◆ **TASK OBJECTIVE**
Transcribe the following entries word for word. End with the line where "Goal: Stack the" appears.
═══ ENTRIES SHOWN ═══
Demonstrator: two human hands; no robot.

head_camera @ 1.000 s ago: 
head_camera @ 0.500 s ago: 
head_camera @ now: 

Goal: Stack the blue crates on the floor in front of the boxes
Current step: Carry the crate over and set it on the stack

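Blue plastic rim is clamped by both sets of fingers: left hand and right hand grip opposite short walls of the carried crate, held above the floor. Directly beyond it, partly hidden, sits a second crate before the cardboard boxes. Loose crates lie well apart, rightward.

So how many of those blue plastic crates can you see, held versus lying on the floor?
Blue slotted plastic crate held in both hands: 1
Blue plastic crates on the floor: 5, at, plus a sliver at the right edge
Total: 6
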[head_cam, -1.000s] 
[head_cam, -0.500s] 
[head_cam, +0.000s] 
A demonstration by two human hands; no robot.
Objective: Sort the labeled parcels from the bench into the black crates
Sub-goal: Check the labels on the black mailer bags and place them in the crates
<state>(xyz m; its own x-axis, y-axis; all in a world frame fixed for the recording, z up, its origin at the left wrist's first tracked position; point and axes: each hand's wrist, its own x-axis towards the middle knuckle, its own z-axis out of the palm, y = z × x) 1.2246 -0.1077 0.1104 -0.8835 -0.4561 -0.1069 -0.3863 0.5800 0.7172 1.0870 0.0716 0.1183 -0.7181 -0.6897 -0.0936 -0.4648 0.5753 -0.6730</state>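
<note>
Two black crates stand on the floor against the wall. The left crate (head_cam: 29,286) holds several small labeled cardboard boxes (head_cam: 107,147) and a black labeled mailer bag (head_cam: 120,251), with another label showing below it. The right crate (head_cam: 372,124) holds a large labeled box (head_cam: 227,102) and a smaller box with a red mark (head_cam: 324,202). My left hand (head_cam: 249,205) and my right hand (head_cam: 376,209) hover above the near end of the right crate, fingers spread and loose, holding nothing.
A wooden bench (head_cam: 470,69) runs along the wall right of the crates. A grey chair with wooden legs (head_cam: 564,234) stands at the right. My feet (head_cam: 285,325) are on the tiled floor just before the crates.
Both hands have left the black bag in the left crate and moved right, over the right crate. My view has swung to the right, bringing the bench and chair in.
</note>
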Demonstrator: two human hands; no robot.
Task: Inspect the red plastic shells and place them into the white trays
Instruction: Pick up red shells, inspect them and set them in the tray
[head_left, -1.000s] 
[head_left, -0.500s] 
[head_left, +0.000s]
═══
◆ **WORKED SOLUTION**
Demonstrator: two human hands; no robot.

head_camera @ 1.000 s ago: 
head_camera @ 0.500 s ago: 
head_camera @ now: 

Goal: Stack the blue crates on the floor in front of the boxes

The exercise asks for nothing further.